# WHAT TO WORK ON
In the entries below, find the line with "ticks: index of" and the line with "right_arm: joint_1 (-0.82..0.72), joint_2". Reproduce those two lines and every line between them exactly, and nothing more.

# EXTRACTED RECORDS
*****

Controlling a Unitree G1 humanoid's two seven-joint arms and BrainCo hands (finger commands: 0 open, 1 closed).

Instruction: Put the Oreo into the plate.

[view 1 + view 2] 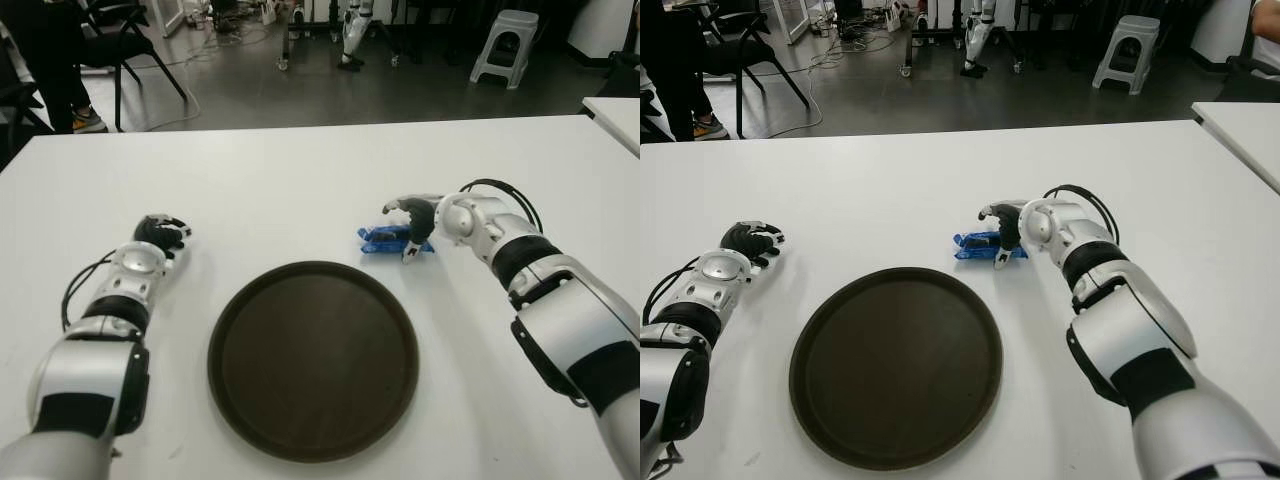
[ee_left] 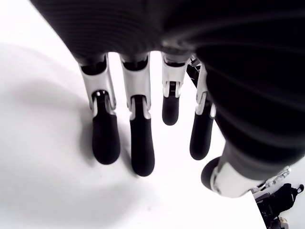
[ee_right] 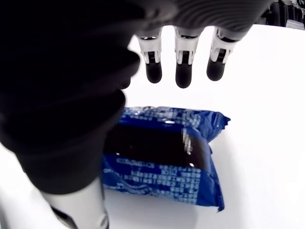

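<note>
Hovering over the blue Oreo packet (image 1: pixel 385 239): the right hand (image 1: pixel 415 225), fingers (image 3: pixel 183 76) spread apart above the wrapper and not closed on it. Lying flat on the white table (image 1: pixel 300 170), just under and slightly to the inner side of that hand, with one end poking out past the fingertips toward the robot's left. Showing in the right wrist view as a glossy blue wrapper (image 3: pixel 164 155) with a dark cookie picture across its middle, three fingertips hanging above its far edge and the thumb looming dark along its near side; whether any finger is touching the wrapper, impossible to tell. Not yet gripping, nothing lifted.

Sitting nearer the robot than the right hand and off to its left: the round dark brown plate (image 1: pixel 312 358), holding nothing, its far rim close to the packet but apart from it.

Showing well to the left of the plate, beside its far-left rim: the left hand (image 1: pixel 160 236), idle, holding nothing. In the left wrist view, four dark-tipped fingers (image 2: pixel 106 138) hanging loose and separated over bare white tabletop, thumb off to one side.

Standing beyond the table's far edge on grey floor, well away from both hands: chairs (image 1: pixel 120 35) and a white stool (image 1: pixel 505 45).
</note>
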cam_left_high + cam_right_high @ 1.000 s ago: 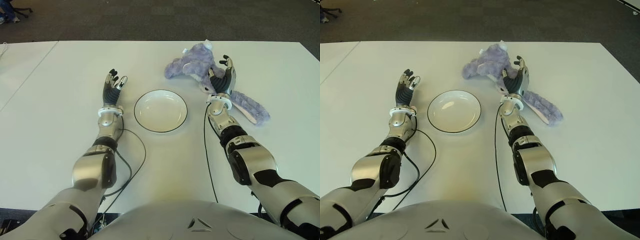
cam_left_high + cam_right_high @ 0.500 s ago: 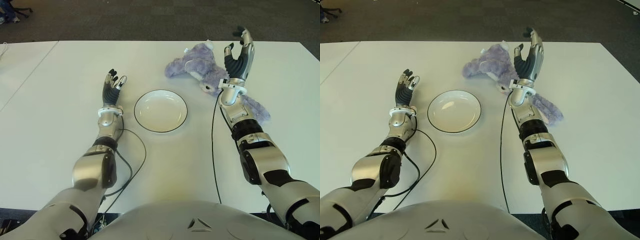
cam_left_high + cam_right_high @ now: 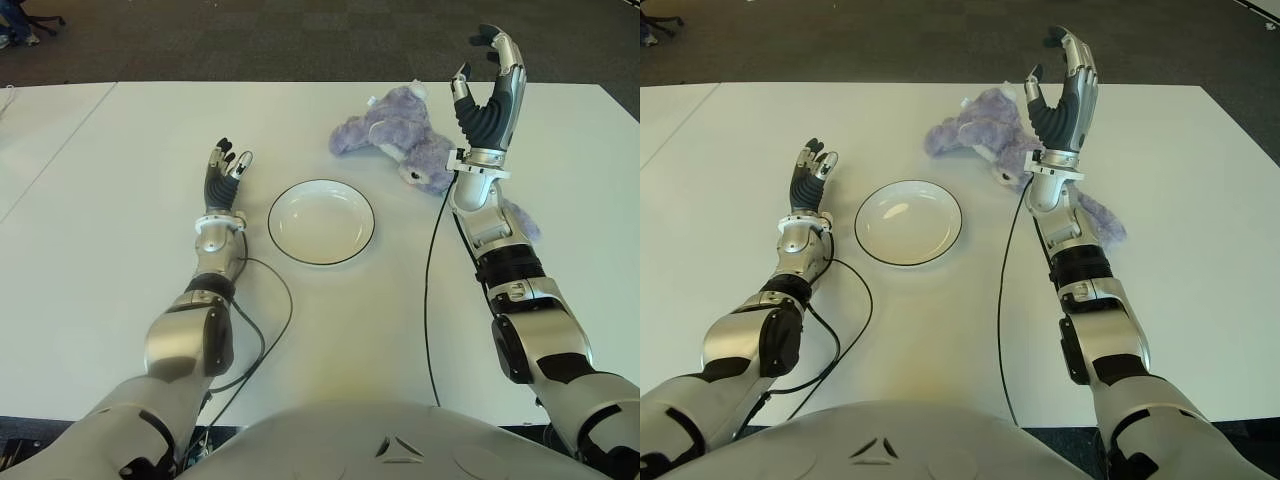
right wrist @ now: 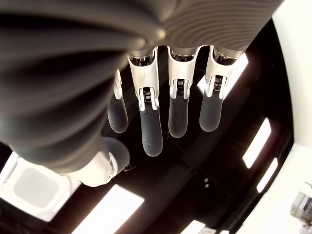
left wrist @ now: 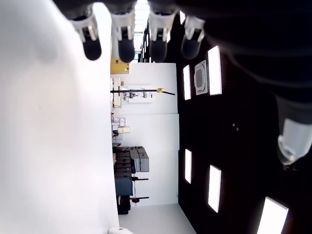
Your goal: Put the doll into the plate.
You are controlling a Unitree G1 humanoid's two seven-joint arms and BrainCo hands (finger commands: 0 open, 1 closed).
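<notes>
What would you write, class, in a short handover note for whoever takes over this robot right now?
Right hand: open, empty, raised above the table beside the doll.
Left hand: open, empty, left of the plate.
Doll: lying on the table, beyond and right of the plate.
Plate: empty, between the two arms.
Done: nothing placed.
Left: grasp the doll, carry it over, set it in the plate.

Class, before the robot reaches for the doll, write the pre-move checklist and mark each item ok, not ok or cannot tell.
1. Right hand open and holding nothing: ok; it is raised above the table beside the doll.
2. Doll within view, lying on the table: ok.
3. Plate holds nothing: ok.
4. Left hand away from the plate, on its left side: ok.
5. Doll already in plate: not ok.
6. Doll's far end behind the right forearm: cannot tell.
</notes>
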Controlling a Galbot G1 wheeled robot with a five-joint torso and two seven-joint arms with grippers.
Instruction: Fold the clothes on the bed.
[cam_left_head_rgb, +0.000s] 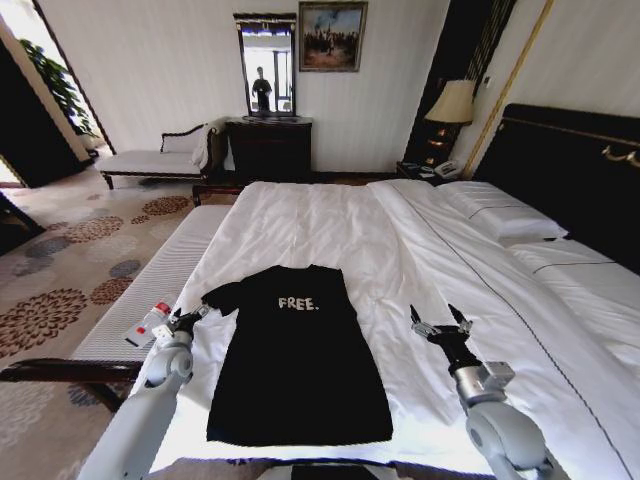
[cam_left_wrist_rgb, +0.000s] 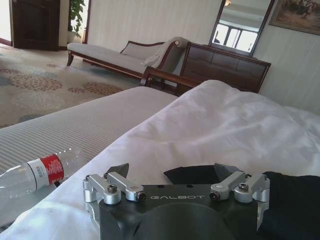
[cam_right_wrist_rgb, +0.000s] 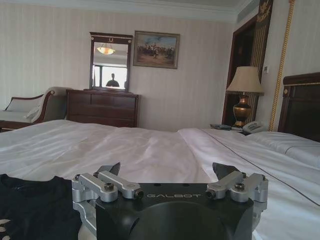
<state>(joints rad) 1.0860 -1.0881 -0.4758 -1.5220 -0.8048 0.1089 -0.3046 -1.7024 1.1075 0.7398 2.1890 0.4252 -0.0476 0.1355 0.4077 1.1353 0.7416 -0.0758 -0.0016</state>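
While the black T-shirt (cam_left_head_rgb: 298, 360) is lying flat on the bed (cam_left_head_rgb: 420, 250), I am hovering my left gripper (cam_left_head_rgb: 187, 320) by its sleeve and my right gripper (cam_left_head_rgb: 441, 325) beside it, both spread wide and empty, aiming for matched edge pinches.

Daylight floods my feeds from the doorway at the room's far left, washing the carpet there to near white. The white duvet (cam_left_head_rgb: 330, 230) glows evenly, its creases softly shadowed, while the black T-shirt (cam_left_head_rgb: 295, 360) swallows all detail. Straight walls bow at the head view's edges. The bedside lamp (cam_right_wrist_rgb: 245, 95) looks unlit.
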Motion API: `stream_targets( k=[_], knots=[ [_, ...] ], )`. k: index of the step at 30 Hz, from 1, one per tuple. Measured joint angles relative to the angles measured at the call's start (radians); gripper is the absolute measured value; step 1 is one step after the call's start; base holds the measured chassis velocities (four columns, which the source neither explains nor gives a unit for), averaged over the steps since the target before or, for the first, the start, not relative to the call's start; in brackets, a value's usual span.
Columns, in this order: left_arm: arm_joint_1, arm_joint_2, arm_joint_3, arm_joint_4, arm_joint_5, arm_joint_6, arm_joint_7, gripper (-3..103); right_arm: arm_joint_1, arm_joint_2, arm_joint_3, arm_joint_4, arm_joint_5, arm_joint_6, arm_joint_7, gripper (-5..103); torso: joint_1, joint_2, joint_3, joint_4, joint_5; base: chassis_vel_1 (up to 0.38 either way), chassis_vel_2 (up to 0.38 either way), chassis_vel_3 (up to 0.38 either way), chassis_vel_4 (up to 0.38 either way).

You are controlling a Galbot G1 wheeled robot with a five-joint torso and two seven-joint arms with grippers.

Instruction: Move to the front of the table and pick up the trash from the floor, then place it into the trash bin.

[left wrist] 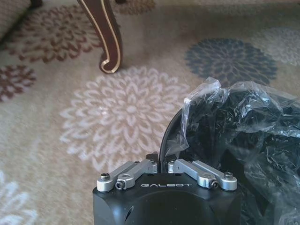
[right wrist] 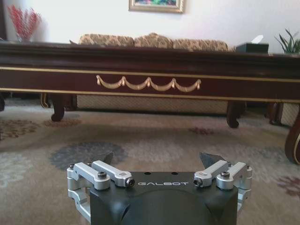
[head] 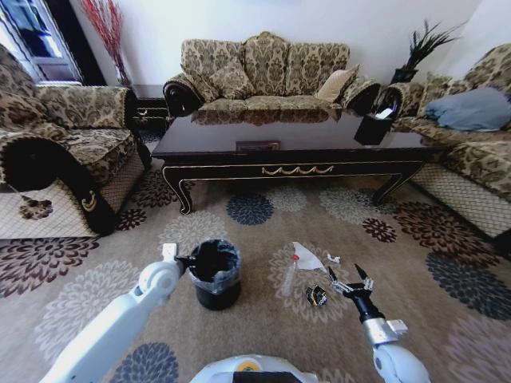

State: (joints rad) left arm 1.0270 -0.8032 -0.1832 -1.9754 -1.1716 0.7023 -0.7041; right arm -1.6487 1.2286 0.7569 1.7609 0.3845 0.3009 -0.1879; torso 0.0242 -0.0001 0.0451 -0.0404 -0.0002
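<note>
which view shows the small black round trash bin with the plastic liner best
The head view: the small black round trash bin stands whole on the floral carpet, with the left gripper shut on its rim. The left wrist view gives a close look at its crinkled liner and rim, not its body. The right wrist view faces the table instead.

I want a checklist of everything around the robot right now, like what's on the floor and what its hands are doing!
Surface: beige flower-patterned carpet floor.
Job's things: small black round bag-lined trash bin; white sheet with red mark, clear plastic bottle, dark shiny wrapper and tiny white scrap lie right of it; glossy dark coffee table beyond.
Clutter: black tissue holder on the table.
Hands: left hand shut on the bin's rim; right hand open beside the wrapper.
Cables: nothing seen.
Surroundings: patterned sofas.
</note>
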Motion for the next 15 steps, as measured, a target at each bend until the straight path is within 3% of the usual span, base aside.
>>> stream_targets(
  k=[6,15],
  knots=[
    [0.039,0.026,-0.053,-0.043,-0.001,0.001,0.006,4,0.021,0.007,-0.030,-0.065,0.055,-0.055,0.038,100,0.000,0.000,0.000,0.0004,-0.0001,0.000,0.000,0.000,0.000],
    [0.109,0.013,-0.087,-0.093,0.037,-0.020,0.031,4,0.054,0.074,-0.087,-0.222,0.044,-0.054,0.043,100,0.000,0.000,0.000,0.0001,0.0003,0.000,0.000,0.000,0.000]
  ],
)
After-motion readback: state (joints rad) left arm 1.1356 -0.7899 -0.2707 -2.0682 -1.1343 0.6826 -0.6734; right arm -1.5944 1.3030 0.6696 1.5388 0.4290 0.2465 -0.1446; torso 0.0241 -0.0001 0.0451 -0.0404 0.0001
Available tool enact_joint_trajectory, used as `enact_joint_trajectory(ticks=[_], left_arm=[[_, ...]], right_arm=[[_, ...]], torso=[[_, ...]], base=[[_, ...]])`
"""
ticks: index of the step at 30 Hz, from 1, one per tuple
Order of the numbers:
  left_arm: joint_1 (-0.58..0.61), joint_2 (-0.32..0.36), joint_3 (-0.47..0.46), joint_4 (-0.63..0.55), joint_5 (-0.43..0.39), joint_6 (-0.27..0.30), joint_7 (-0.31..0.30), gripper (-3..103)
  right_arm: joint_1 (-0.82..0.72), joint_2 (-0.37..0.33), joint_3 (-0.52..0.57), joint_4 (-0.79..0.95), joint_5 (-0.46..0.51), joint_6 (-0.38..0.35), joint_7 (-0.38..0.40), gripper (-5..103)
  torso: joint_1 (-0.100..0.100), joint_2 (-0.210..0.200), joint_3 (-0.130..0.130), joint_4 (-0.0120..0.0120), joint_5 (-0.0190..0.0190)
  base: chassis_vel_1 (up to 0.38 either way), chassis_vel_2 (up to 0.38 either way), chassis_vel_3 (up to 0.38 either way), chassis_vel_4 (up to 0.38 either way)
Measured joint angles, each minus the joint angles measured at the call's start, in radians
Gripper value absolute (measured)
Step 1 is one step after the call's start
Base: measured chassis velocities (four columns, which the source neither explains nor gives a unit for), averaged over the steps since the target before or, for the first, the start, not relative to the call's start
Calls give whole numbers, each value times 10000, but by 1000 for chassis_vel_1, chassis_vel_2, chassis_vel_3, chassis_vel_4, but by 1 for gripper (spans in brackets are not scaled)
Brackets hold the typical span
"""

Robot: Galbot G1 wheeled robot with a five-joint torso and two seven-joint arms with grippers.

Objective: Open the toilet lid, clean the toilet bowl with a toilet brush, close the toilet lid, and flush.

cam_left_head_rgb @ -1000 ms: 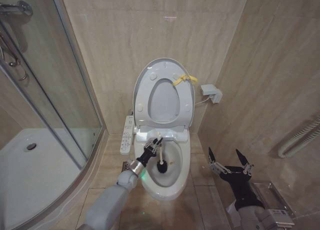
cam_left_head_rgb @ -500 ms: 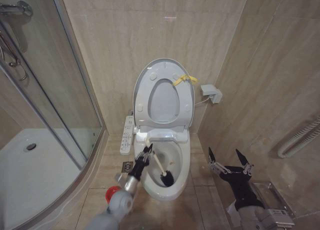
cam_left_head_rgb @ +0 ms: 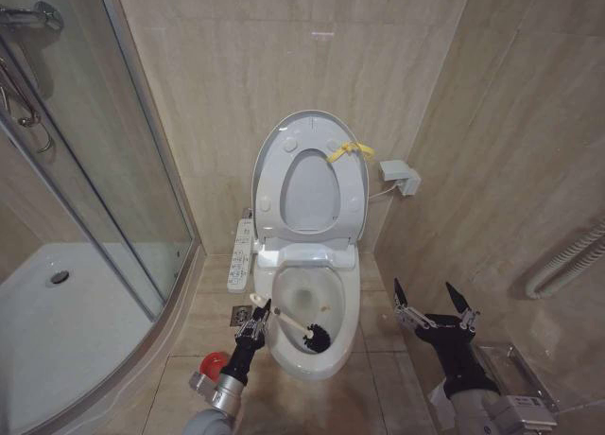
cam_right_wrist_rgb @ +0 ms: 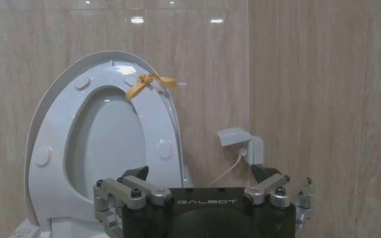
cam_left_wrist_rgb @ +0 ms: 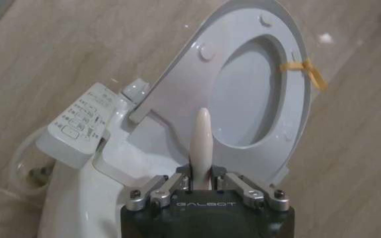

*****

# OUTPUT
ticks: index of the step at 30 Hz, from 1, one per tuple
Order of the numbers:
  left_arm: joint_1 (-0.58..0.61), joint_2 (-0.32..0.36), joint_3 (-0.47..0.46), joint_4 (-0.63..0.55), joint_5 (-0.43..0.39), joint_6 (-0.27..0.30), joint_7 (-0.31..0.30), gripper (-3..103)
  right_arm: joint_1 (-0.82..0.72), joint_2 (-0.37..0.33), joint_3 (-0.52..0.57), joint_4 (-0.79..0.95), joint_5 (-0.46..0.51), joint_6 (-0.38..0.35), joint_7 (-0.38..0.40), gripper (-5..103)

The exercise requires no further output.